Oshkosh Truck Corp. announced it has signed a definitive agreement to acquire JLG Industries Inc., the global leader in aerial work platforms and telehandler vehicles. Oshkosh will acquire all outstanding shares of JLG for $28 per share. Total consideration, including transaction costs and assumed debt, is $3.2 billion in cash on a fully diluted basis. This transaction will create a $6 billion global specialty vehicle manufacturer.
"We have consistently executed strategies to grow this company, creating significant shareholder value during the last decade," said Robert G. Bohn, Oshkosh's chairman, president and chief executive officer. "The acquisition of JLG is the latest broad-based initiative in the continuing transformation of Oshkosh Truck Corp. It is aligned with our historic acquisition strategy as we expand into complementary markets and it will be instrumental in building our global focus and scale that are increasingly needed to continue to be successful. It also meets our major acquisition criteria, which include market leadership, strong management, double-digit growth opportunities and the expectation of earnings in excess of our cost of capital."
JLG had $2.3 billion in revenues during fiscal 2006 and has estimated a 20%-25% increase in sales in fiscal 2007. It has the top market position in North America and Europe for aerial work platforms and is the top producer of telehandlers in the U.S. JLG placed 22nd on FORTUNE magazine's 2006 list of the 100 Fastest-Growing Companies. The ranking was based on three-year profit and sales growth through the first quarter of 2006 and three-year total return to shareholders.

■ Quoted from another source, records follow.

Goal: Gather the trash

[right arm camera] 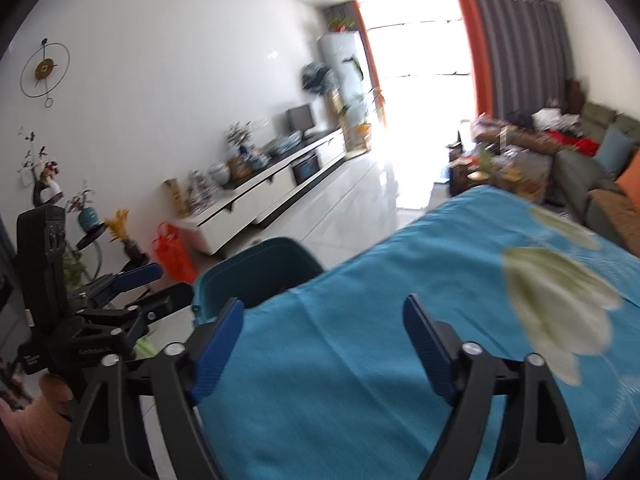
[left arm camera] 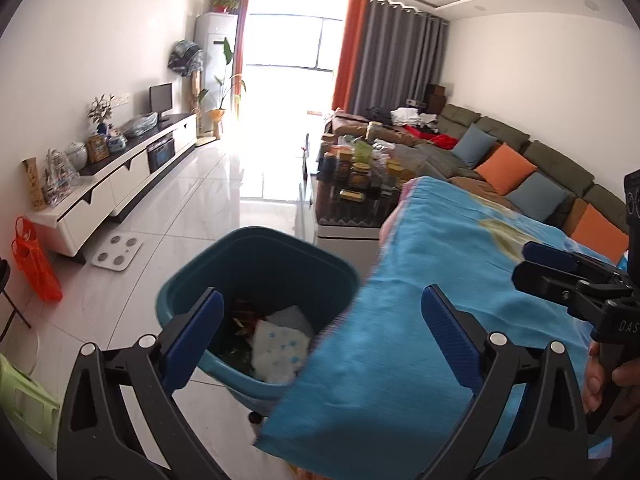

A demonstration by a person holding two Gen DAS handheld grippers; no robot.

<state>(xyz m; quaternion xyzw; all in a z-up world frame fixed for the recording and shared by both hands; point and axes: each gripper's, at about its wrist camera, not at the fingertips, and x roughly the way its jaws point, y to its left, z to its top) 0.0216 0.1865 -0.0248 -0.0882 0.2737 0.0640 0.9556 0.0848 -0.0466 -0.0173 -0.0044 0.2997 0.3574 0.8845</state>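
A crumpled white paper (left arm camera: pixel 280 344) is seen lying in the teal trash bin (left arm camera: pixel 260 256) on the white floor, just beside a table draped in a blue cloth (left arm camera: pixel 420 320). The left gripper (left arm camera: pixel 320 328) is held wide and empty above the bin's rim. The right gripper (right arm camera: pixel 324 340) is likewise spread wide over the cloth, nothing between its jaws.

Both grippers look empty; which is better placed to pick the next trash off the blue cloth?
Probably right gripper: open directly over the blue cloth. Left gripper straddles the teal bin.
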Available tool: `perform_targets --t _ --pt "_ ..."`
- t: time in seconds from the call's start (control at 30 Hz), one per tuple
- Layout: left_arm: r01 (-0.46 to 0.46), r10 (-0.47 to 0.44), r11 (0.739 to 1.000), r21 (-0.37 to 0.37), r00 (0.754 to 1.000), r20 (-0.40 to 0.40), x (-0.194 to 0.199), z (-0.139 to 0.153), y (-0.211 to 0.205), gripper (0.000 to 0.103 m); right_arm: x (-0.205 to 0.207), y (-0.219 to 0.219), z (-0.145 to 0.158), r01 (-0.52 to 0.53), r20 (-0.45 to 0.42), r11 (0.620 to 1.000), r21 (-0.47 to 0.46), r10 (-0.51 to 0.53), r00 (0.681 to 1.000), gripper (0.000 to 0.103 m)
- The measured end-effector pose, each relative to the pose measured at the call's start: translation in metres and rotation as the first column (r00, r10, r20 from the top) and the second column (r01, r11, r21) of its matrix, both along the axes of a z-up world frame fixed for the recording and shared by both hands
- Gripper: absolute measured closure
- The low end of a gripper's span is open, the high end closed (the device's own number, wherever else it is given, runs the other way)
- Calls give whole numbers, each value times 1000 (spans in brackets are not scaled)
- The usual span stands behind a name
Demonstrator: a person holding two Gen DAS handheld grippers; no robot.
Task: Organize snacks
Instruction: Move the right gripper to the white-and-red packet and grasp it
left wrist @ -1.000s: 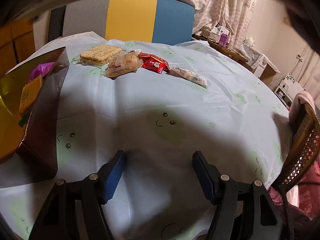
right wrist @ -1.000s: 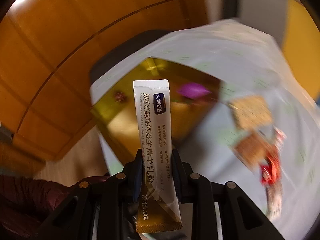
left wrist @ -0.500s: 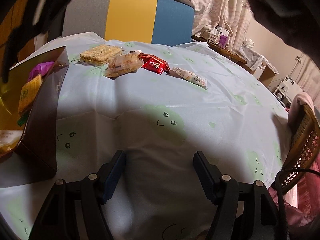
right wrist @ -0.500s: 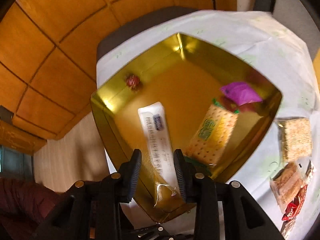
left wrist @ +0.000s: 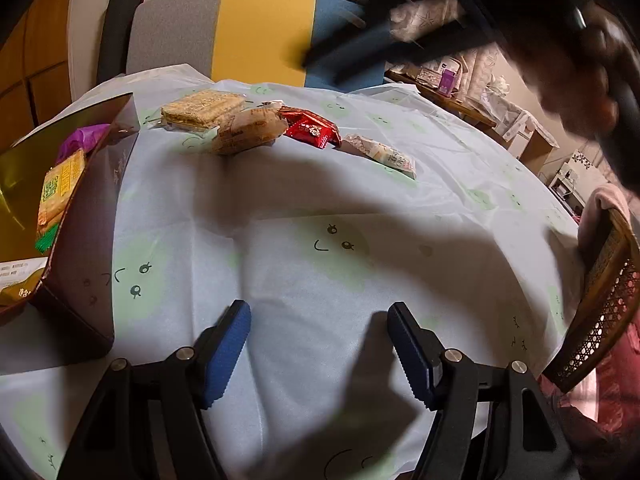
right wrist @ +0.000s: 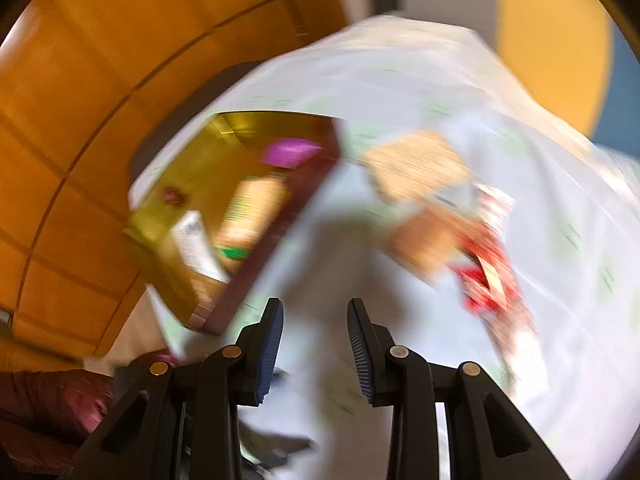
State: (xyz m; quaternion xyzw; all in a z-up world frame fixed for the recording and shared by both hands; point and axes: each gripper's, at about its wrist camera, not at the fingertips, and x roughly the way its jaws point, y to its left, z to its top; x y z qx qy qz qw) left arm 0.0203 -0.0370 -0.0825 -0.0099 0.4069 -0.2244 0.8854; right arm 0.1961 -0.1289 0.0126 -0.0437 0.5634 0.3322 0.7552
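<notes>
A gold-lined box (left wrist: 92,216) stands at the table's left edge and holds a cracker pack (left wrist: 60,188), a purple wrapper (left wrist: 80,140) and a white stick sachet (right wrist: 196,246). Several snacks lie loose at the far side of the table: a cracker block (left wrist: 202,110), a bread pack (left wrist: 248,130), a red packet (left wrist: 310,128) and a white wrapped bar (left wrist: 384,154). My left gripper (left wrist: 320,344) is open and empty, low over the near table. My right gripper (right wrist: 316,340) is open and empty, right of the box; its view is blurred by motion.
A grey, yellow and blue chair back (left wrist: 240,36) stands behind the table. A wicker chair (left wrist: 604,300) stands at the right edge. The light blue tablecloth (left wrist: 320,240) covers the round table. Wooden panelling (right wrist: 100,80) is on the left.
My right gripper carried the white stick sachet over the box, let it go inside, opened, and is swinging right toward the loose snacks. My left gripper has stayed put.
</notes>
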Motion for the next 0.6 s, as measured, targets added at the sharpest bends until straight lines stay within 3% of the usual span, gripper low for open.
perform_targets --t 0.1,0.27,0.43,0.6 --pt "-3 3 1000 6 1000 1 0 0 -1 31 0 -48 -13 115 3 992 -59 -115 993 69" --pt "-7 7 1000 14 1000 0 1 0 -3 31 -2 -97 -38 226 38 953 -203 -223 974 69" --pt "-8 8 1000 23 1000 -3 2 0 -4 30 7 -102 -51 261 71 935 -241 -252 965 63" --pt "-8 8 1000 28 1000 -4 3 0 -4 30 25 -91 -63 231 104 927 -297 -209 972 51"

"This transaction is a good fit for JLG," said William M. Lasky, chairman, president and chief executive officer of JLG. "Oshkosh has a similar philosophy of offering premier products, creating strong market positions and delivering after-sales service and support. For the JLG team, this combination offers additional growth opportunities. For our customers, JLG will become an even stronger partner in their future success. We look forward to working with the Oshkosh management team to ensure a rapid and seamless transition."
"We are excited about the addition of this market-leading, global company and expect a smooth integration into the Oshkosh family," said Bohn. "At the same time, we expect to realize substantial purchasing and logistical synergies, while benefiting from JLG's already outstanding manufacturing operations. We have a long history of successful acquisitions and expect to build on that history."

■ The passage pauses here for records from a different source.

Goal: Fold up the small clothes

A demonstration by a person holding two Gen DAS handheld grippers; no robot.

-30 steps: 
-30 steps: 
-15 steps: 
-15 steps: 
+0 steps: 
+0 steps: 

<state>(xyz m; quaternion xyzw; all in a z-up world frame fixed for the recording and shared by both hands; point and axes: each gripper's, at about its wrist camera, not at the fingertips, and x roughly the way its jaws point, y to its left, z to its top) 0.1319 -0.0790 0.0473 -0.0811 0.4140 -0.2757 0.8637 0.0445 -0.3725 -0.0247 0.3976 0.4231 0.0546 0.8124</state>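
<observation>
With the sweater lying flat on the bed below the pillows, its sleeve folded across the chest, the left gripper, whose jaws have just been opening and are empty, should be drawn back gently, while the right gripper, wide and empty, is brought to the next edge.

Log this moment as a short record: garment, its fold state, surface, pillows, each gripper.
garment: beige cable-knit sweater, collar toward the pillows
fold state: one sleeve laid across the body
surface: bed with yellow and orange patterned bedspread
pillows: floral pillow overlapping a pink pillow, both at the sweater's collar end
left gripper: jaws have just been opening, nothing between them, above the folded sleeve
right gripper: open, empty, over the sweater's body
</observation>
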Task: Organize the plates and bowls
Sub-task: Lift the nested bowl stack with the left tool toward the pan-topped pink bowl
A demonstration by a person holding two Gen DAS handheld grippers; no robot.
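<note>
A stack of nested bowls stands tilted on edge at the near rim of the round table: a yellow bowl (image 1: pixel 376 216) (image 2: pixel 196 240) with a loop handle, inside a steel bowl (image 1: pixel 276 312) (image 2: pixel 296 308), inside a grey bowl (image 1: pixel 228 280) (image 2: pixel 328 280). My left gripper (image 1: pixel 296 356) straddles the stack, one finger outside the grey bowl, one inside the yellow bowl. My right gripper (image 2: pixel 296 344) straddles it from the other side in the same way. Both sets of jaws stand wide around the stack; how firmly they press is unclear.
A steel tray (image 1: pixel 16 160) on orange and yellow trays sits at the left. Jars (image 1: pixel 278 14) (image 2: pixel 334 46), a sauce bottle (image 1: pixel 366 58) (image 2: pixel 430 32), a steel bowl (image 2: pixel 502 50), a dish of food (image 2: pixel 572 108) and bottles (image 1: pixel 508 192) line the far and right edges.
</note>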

The transaction is expected to be modestly accretive to Oshkosh's earnings per share in fiscal 2007 after giving effect to estimated non-cash charges relating to amortization of acquired intangibles and other one-time accounting and transaction-related costs. Oshkosh will finance the transaction with a $3.5 billion senior credit facility provided by Bank of America, N.A., and JPMorgan Chase Bank, N.A., and retire most of JLG's currently outstanding debt. The acquisition has been approved by the board of directors of each company and is subject to customary closing conditions, including approval under Hart-Scott-Rodino and similar laws outside the U.S. and the approval by the shareholders of JLG. The transaction is expected to be complete within 90 days.
Upon completion of the transaction, JLG will become the largest of four business segments of Oshkosh. In fiscal 2008, the first full fiscal year of Oshkosh's expected ownership of JLG, Oshkosh estimates that JLG will represent approximately 40% of its consolidated sales and operating income.
"We are pleased to be bringing a solid company like JLG into Oshkosh Truck," Bohn added. "Their product leadership and innovative culture will be a great fit with our approach. It is evident from the strong reactions of both boards that we have an opportunity to do something very special."